Toit-terrasse : l'étanchéité tient à la pente et aux relevés
Un toit plat n'est jamais plat : il présente une pente faible, de l'ordre de 1 à 5 %, qui conduit l'eau vers les évacuations. Une contre-pente, même de quelques millimètres, crée une rétention permanente qui use le revêtement bien plus vite que la pluie elle-même. C'est le premier point à vérifier sur une terrasse qui fuit.
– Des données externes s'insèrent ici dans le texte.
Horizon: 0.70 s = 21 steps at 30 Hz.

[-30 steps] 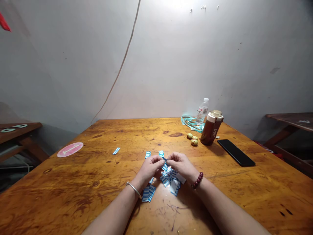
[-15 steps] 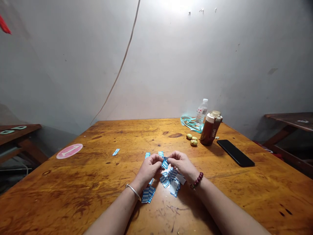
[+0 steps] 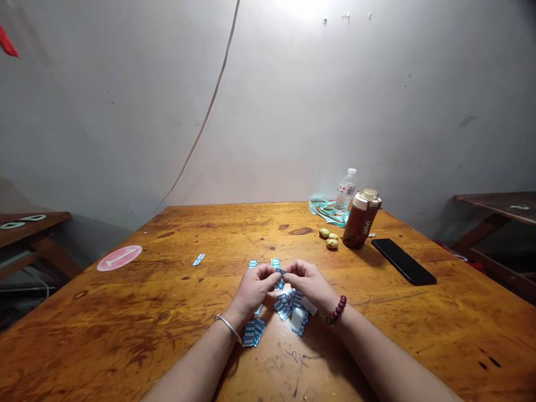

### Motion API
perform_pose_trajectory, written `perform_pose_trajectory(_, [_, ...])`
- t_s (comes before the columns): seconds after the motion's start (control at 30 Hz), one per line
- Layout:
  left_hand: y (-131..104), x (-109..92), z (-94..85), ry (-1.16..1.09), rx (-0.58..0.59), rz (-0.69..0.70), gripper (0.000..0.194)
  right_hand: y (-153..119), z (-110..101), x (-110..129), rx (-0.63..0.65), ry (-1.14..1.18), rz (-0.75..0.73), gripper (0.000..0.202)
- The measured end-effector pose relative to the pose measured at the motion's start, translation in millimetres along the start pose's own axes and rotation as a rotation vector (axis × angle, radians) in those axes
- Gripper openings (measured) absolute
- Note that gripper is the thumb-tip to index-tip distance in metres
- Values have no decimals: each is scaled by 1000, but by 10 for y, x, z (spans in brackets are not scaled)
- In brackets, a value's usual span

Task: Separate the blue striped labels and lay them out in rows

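Note:
My left hand (image 3: 254, 289) and my right hand (image 3: 310, 285) meet over the near middle of the table. Thumb and fingers of each are closed on a small blue-and-white paper slip (image 3: 280, 271), mostly covered by the fingertips. Below my right hand lies a loose pile of similar slips (image 3: 283, 307), a few with their white backs up. An overlapping group of slips (image 3: 253, 333) is beside my left wrist. Beyond the hands, more slips (image 3: 275, 262) lie partly hidden, and one slip (image 3: 198, 259) rests alone farther left.
On the wooden table (image 3: 167, 335) to the right are a black phone (image 3: 403, 261), a brown SPORT bottle (image 3: 359, 223), a clear water bottle (image 3: 345, 192), a turquoise strap (image 3: 322, 209) and several yellowish, egg-shaped things (image 3: 332, 244). A pink disc (image 3: 119, 258) lies left.
My right hand has shifted slightly left, so the fingertips of both hands are closer together around the held slip. The other slips stay where they were.

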State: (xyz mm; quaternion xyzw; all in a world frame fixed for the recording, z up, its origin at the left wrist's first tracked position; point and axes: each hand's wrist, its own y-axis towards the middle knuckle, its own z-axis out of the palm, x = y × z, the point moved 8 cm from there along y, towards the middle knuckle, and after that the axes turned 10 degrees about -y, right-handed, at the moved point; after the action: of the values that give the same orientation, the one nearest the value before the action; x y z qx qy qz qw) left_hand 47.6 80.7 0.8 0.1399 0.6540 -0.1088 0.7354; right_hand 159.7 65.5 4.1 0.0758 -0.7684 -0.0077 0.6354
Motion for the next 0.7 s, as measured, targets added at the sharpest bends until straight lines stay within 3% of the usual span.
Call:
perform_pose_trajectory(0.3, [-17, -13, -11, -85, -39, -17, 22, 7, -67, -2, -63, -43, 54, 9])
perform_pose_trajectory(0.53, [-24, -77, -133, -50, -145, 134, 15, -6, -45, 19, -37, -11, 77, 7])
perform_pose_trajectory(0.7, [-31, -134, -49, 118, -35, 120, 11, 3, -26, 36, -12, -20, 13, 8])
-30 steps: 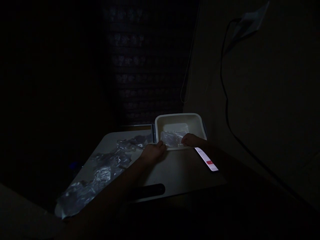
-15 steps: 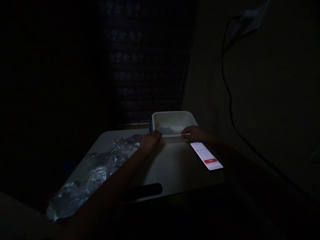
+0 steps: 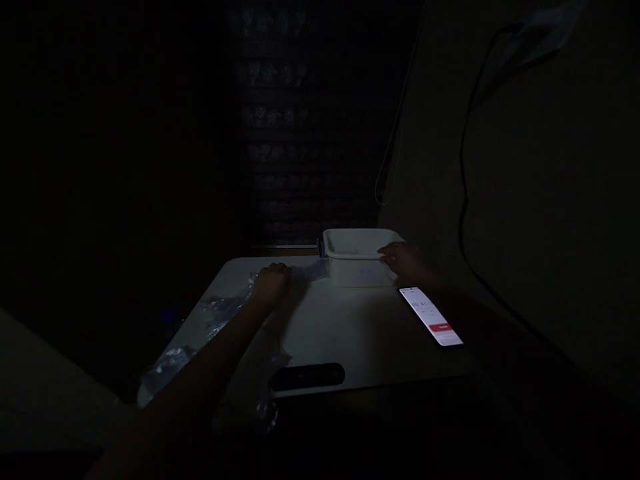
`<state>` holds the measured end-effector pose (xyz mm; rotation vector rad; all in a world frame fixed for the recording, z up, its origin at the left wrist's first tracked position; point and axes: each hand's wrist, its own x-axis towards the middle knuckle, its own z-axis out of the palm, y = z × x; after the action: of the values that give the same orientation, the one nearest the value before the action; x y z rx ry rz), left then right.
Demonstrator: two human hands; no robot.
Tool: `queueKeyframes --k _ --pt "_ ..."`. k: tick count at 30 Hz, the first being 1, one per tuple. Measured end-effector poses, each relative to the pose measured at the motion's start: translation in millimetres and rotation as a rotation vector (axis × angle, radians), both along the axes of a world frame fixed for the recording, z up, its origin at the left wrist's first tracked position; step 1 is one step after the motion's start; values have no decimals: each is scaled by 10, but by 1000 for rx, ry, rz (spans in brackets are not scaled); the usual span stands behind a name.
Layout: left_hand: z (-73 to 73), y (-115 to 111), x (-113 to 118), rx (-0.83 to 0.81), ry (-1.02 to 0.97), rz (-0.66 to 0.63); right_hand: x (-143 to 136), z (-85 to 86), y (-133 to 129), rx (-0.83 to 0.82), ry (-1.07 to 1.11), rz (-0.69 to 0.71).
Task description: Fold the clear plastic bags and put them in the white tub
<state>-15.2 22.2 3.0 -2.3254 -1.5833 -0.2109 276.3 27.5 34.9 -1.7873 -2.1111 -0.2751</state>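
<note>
A white plastic bin with a grey latch on its left side stands at the far end of a small white table. My right hand is closed over the bin's near right rim. To the left of the bin, my left hand has its fingers curled on crumpled clear plastic film. More of this film lies along the table's left side, partly hidden under my left forearm. The dim light hides fine detail of the fingers.
A lit phone with a running timer lies at the table's right side. Near the front edge is a dark handle slot. A black cable hangs down the right wall from a socket. A blind covers the back.
My left hand has left the bin's rim and moved left onto the film. My right hand stays at the rim. Film has shifted toward the front edge, and the view has turned slightly left.
</note>
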Motion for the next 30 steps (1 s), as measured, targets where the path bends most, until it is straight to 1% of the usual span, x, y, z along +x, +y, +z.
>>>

Trois familles de revêtement dominent : le bitume élastomère soudé, l'EPDM en membrane synthétique posée d'un seul tenant, et le PVC. Leur durée de vie est comparable ; ce qui les distingue en rénovation, c'est le nombre de raccords, donc de points faibles.
Les relevés sont l'autre point critique : l'étanchéité doit remonter le long des acrotères et des murs sur une hauteur suffisante, et se terminer par une protection mécanique. Une membrane arrêtée trop bas ou simplement collée en tête finit toujours par se décoller. Ordres de grandeur : 60 à 140 € le m² selon le complexe et l'isolation associée.
Faut-il isoler en même temps ?
Sur une terrasse rénovée, la toiture chaude — isolant sous étanchéité — est la solution la plus durable. La reprendre plus tard imposerait de redéposer l'étanchéité neuve.
Pourquoi des cloques sur la membrane ?
De l'humidité piégée sous le revêtement au moment de la pose, ou une vapeur d'eau qui migre depuis l'intérieur faute de pare-vapeur. Recouvrir sans traiter la cause les reproduit à l'identique.